I’ve got no idea what he’s talking about.  He doesn’t look like he’s criminally insane, he appears a perfectly normal person.  But him stopping me like that, and the weird question were rather off the charts.  So I told him I didn’t know and was on my way swiftly.

And what was it, some day earlier this week, I can’t remember which.  I’m walking through the grocery store parking lot.  I’ve got my one big reusable bag.  I’ve also got a fist full of plastic bags which had reached end of service life.

Once upon a time you could put those old plastic bags in the local curbside recycling.  They banned that in my town, so you have to put them in the plastic bag recycling bin at the grocery stores.  I mostly use the reusable bags at the grocery store.  But will occasionally get plastic bags because they have oh so many uses other than carrying groceries (eat it bag tax politicians).
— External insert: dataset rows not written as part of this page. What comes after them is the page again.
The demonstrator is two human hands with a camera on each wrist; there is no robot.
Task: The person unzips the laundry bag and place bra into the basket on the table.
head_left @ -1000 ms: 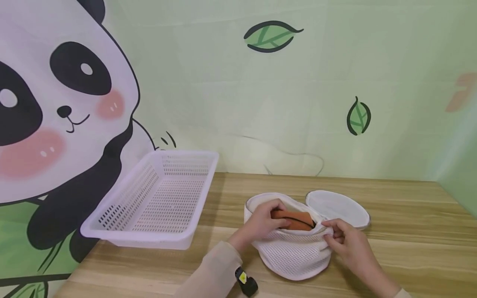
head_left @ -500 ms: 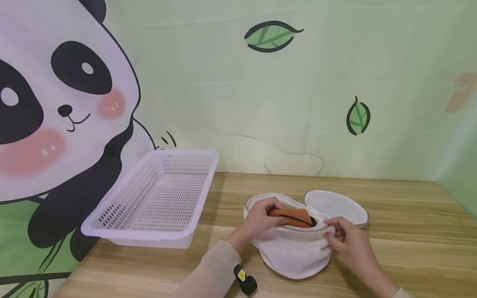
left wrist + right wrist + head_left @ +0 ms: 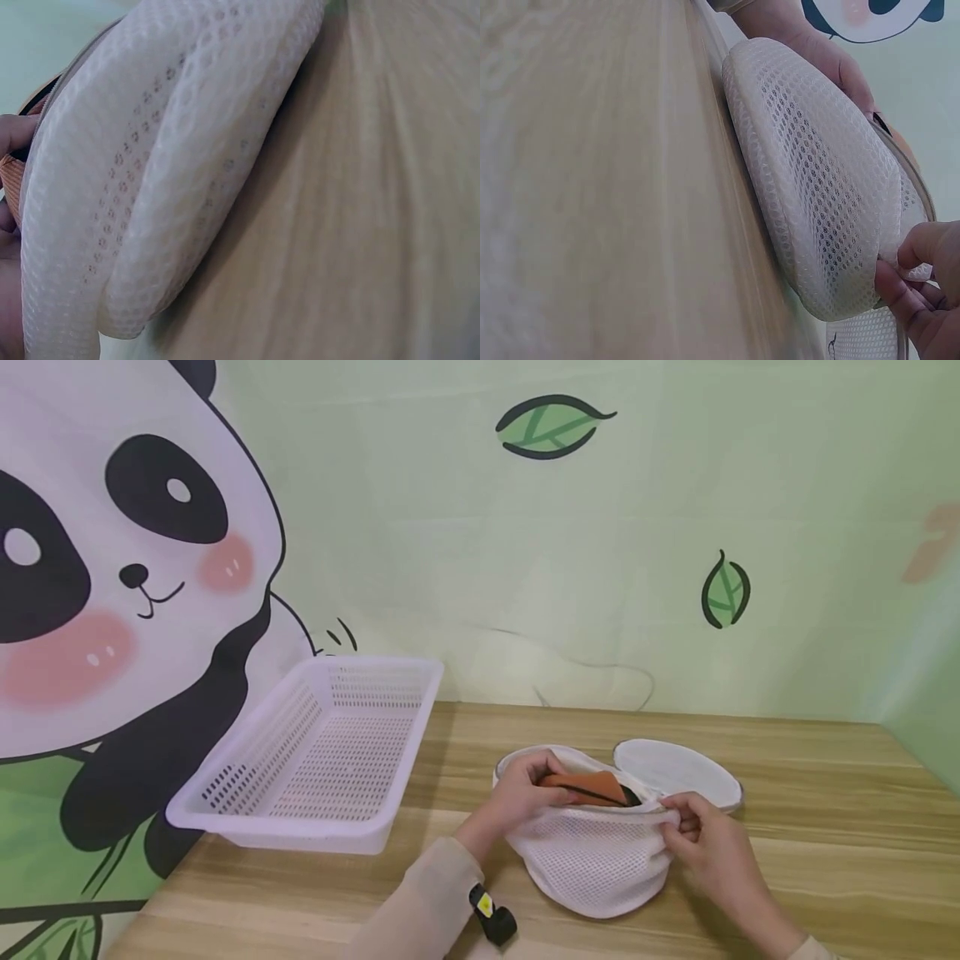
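Note:
A white mesh laundry bag [image 3: 592,864] with a zipped rim sits on the wooden table, its round lid [image 3: 678,772] folded back to the right. My left hand [image 3: 521,789] reaches over the near rim and grips an orange item with a black stripe [image 3: 592,787] in the bag's mouth. The item's lower part is hidden by the bag, so its kind is unclear. My right hand [image 3: 708,839] pinches the bag's rim at the right. The right wrist view shows that hand's thumb and fingers [image 3: 900,289] on the mesh.
A white perforated plastic basket [image 3: 386,833] stands to the left on the table [image 3: 825,852]. Behind is a light green backdrop [image 3: 420,543] with a printed panda and leaves. A black strap piece with a yellow label [image 3: 495,917] hangs at the left sleeve.
The orange item has tilted and shifted slightly left in the left hand's grip. My right hand has drawn the near rim a little up and right. The head view has shifted slightly.

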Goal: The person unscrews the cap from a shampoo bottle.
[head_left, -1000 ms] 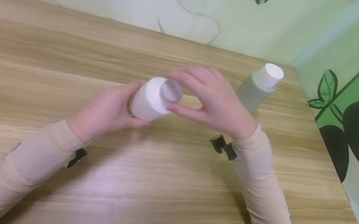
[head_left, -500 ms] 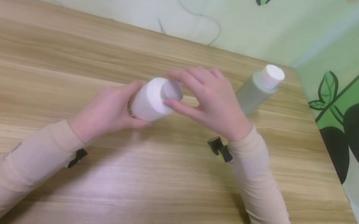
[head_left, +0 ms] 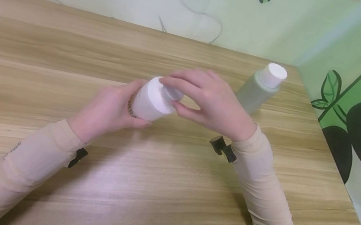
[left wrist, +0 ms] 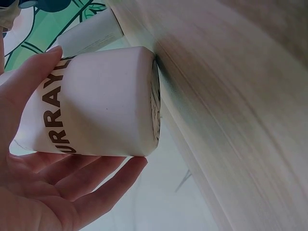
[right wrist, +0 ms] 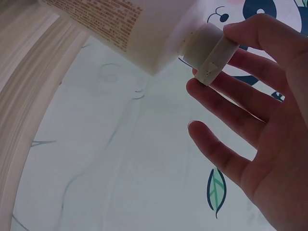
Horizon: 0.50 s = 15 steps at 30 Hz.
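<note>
In the head view, a white bottle [head_left: 153,101] is tilted to the right above the table, its cap [head_left: 173,93] facing up and right. My left hand [head_left: 106,109] grips the bottle round its body. In the left wrist view, the thumb lies along the side with large brown letters, and the fingers lie under the opposite side. My right hand [head_left: 210,101] pinches the cap between thumb and fingers. From the right wrist, the cap [right wrist: 211,55] shows with the thumb on one side and fingertips [right wrist: 197,89] on the other; the little finger stands apart from it.
A pale green bottle [head_left: 257,90] with a white cap stands upright on the wooden table [head_left: 144,190], beyond the right hand. A painted wall [head_left: 193,9] runs along the table's back and right edges. Black wrist mounts [head_left: 223,148] sit on both sleeves.
The right hand's fingers have shifted round the cap, the index finger now reaching further over it. The left hand and white bottle have stayed almost in place.
</note>
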Each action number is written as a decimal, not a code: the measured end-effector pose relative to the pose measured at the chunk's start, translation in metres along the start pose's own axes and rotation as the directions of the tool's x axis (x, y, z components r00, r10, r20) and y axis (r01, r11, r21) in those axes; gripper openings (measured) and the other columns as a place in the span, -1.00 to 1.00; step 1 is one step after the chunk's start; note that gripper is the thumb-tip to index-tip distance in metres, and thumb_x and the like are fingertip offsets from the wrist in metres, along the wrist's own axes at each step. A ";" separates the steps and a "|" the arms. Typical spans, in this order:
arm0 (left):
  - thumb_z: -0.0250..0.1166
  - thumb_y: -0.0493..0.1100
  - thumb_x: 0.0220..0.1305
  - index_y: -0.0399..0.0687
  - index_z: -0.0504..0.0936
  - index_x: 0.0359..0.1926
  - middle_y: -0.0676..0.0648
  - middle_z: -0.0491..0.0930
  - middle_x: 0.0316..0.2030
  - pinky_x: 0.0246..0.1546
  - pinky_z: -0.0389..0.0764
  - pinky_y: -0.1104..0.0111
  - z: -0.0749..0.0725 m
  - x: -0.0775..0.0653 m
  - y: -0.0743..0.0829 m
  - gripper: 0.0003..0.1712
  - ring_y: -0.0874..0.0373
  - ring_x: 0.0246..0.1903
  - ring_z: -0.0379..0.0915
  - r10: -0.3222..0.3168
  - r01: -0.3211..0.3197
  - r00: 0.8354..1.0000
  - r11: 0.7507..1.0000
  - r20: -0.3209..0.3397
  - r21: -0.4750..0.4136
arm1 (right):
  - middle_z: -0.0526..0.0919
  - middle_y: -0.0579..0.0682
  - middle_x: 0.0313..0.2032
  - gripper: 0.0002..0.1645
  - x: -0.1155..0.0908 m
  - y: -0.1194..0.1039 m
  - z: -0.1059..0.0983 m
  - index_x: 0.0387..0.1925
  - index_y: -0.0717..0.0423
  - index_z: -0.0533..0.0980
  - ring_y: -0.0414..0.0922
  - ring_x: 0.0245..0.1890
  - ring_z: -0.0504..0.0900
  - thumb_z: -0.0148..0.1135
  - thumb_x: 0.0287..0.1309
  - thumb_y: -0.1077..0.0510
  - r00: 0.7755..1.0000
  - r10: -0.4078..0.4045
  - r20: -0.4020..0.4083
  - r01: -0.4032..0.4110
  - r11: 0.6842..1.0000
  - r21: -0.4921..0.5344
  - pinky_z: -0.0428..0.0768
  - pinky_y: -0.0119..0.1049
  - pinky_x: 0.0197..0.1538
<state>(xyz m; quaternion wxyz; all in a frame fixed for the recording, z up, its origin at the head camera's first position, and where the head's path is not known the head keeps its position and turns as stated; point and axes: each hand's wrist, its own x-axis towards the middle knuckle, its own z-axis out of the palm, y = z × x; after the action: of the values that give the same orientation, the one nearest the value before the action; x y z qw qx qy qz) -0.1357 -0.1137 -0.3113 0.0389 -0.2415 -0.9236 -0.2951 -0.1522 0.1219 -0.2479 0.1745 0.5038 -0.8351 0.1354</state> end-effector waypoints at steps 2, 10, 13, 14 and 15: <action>0.55 -0.05 -0.12 -0.15 0.39 0.23 -0.26 0.67 -0.08 -0.08 0.65 0.02 0.000 -0.001 0.000 -0.13 -0.13 -0.17 0.65 0.002 -0.002 1.000 1.000 0.000 0.001 | 0.65 0.05 0.05 -0.48 0.001 -0.001 0.000 0.16 0.09 0.51 -0.02 0.05 0.61 0.31 0.16 0.07 1.000 0.007 0.003 -0.007 1.000 -0.002 0.54 -0.11 0.09; 0.55 -0.05 -0.13 -0.15 0.39 0.24 -0.25 0.67 -0.06 -0.05 0.64 0.03 0.002 -0.001 -0.001 -0.12 -0.11 -0.14 0.65 -0.008 0.008 1.000 1.000 -0.002 -0.002 | 0.67 0.02 0.02 -0.38 0.004 0.000 0.005 0.19 0.05 0.48 -0.07 0.02 0.62 0.30 0.14 -0.12 0.997 0.065 -0.033 -0.066 0.998 -0.012 0.56 -0.15 0.03; 0.56 -0.06 -0.13 -0.15 0.39 0.24 -0.25 0.67 -0.07 -0.05 0.65 0.04 0.002 -0.001 -0.001 -0.12 -0.11 -0.15 0.65 -0.008 0.008 1.000 1.000 -0.005 -0.001 | 0.68 0.02 0.00 -0.39 0.004 0.000 0.006 0.16 0.05 0.50 -0.06 -0.01 0.64 0.30 0.13 -0.15 0.995 0.087 -0.046 -0.089 0.995 -0.038 0.58 -0.14 0.00; 0.56 -0.06 -0.13 -0.15 0.38 0.24 -0.25 0.67 -0.07 -0.06 0.65 0.04 0.002 0.000 -0.001 -0.12 -0.11 -0.15 0.64 -0.008 0.008 1.000 1.000 -0.004 -0.005 | 0.68 0.02 -0.02 -0.40 0.004 0.000 0.006 0.14 0.05 0.51 -0.06 -0.04 0.65 0.30 0.13 -0.15 0.994 0.094 -0.049 -0.097 0.994 -0.048 0.59 -0.13 -0.01; 0.56 -0.07 -0.13 -0.14 0.38 0.25 -0.24 0.67 -0.07 -0.06 0.65 0.04 0.002 0.000 -0.001 -0.12 -0.10 -0.15 0.64 -0.011 0.011 1.000 1.000 -0.003 -0.008 | 0.69 0.02 -0.04 -0.41 0.004 -0.001 0.006 0.12 0.05 0.52 -0.06 -0.06 0.65 0.30 0.13 -0.16 0.994 0.100 -0.052 -0.103 0.993 -0.059 0.59 -0.13 -0.03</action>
<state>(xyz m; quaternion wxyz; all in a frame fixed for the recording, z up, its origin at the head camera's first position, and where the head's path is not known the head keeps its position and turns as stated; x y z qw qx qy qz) -0.1355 -0.1133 -0.3131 0.0378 -0.2363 -0.9236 -0.2994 -0.1543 0.1162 -0.2519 0.2032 0.4515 -0.8590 0.1304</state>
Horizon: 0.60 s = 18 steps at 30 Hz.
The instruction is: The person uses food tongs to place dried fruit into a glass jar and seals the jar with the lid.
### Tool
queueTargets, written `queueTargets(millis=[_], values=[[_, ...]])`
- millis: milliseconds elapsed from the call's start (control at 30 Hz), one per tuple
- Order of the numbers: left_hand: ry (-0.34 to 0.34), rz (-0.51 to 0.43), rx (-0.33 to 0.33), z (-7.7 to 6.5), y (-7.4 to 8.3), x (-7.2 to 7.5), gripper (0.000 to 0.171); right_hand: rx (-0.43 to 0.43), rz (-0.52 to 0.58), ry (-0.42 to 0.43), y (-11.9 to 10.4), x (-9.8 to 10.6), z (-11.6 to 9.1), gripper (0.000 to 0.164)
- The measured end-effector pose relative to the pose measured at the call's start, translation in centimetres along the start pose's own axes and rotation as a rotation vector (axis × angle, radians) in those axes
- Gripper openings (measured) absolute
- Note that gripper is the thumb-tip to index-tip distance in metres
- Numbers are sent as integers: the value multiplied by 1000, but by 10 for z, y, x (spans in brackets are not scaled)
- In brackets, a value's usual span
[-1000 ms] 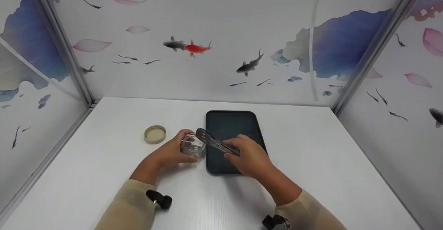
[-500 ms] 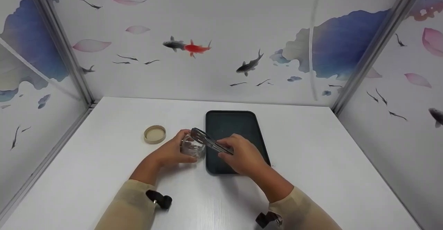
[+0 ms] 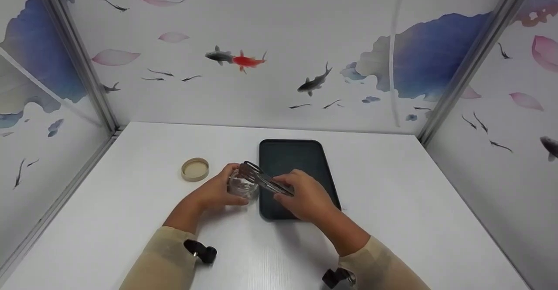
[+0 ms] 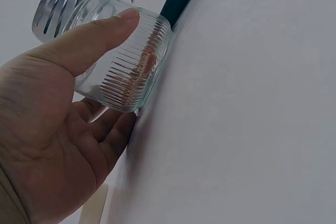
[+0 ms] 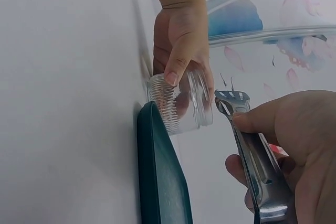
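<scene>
My left hand (image 3: 218, 190) grips a clear ribbed glass jar (image 3: 243, 189) that stands on the table beside a dark green tray (image 3: 290, 157). Thumb and fingers lie on opposite sides of the glass. Something reddish-brown (image 4: 147, 66) shows through the ribs near the jar's base; its kind is unclear. In my right hand (image 3: 310, 196) are slotted metal tongs (image 5: 257, 166), pinched between thumb and fingers. In the head view their tips overlap the jar's mouth; the right wrist view shows them a little above it, outside the jar, with a gap between the two ends.
A round beige lid (image 3: 195, 169) lies inside up on the white table (image 3: 383, 181), left of the jar. The tray reaches under my right hand. Printed panels with fish and petals (image 3: 270, 85) enclose the table at the back and sides.
My right hand has moved slightly left, bringing the tongs across the jar's mouth. Their ends look further apart than half a second ago. The left hand and jar have stayed put.
</scene>
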<state>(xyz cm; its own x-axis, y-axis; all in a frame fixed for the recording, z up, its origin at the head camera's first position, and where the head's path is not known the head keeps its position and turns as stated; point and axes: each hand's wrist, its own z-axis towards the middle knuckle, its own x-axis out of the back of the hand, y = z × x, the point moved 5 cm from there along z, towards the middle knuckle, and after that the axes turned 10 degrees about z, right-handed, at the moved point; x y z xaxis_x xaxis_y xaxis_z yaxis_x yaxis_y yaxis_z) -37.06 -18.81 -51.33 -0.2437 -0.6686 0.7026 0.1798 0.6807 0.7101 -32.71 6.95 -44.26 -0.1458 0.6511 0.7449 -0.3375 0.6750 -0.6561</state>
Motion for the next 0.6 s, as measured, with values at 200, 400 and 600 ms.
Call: queueTargets(millis=[200, 400, 600], values=[[-5, 14, 5, 0, 0, -1, 99, -21, 14, -7, 2, -3, -1, 58], [-2, 14, -10, 1, 1, -1, 99, -18, 21, 2, 2, -5, -1, 66], [-4, 11, -7, 0, 1, 0, 101, -26, 21, 12, 5, -4, 0, 65]])
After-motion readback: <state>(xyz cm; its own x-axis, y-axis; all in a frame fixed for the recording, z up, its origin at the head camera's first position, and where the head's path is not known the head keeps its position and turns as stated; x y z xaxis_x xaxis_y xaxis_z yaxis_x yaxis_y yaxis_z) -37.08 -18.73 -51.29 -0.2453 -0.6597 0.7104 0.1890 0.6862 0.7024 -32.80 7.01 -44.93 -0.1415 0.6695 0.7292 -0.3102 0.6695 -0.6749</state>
So I’ll use the plastic bags until they are unserviceable and then recycle those at the grocery.  I suppose the grocery store could just put them in the trash later, for all I know, but it’s all I can do.  Recycling is such a crap shoot.  If you doubt this, just do some reading online to find out how much of that glass you recycle is actually not currently recycled today.  This is why you should get canned beer and box wine.  They’ve fixed the can / box quality issues folks, it’s cheaper, and cans and boxes are 100% recyclable.

Anyways, so I’m strolling through the grocery parking lot with both types of bags.  A car viciously pulls right up next to me on the passenger side.  This guy is shouting at me from behind the steering wheel.  In the 1.5 seconds of mental processing time, I’m wondering where I can run, hide, or fight.

But eventually I determine that he’s shouting at me about how awesome it is that I’m recycling.  I guess he saw me carrying the old plastic bags, I guess?  I keep walking, all I offer in response is my most deadpan, “Okay.”

Then he peels out like he was escaping a robbed bank.  There was no mocking or irony in this dude’s voice.  He was dead serious.  Guy actually did an aggressive drive by on his fellow man just to voice his approval of supposed recycling.

If a brick had been at my feet, I’d have picked it up and chucked it at his car.  You can’t recycle broken rear windshields, the planet is worse off now, and it’s all your fault.  That would’ve been my robotic / lame 1986 action movie line to this idiot.

There’s a reason you tell kids not to talk to strangers.  Even us adults end up dealing with folks who in one way or another, just don’t seem wound right.  I mean, I’m a lunatic, but I’m pretty sure if I stop somebody on the street cold, my reasons and demeanor are legit.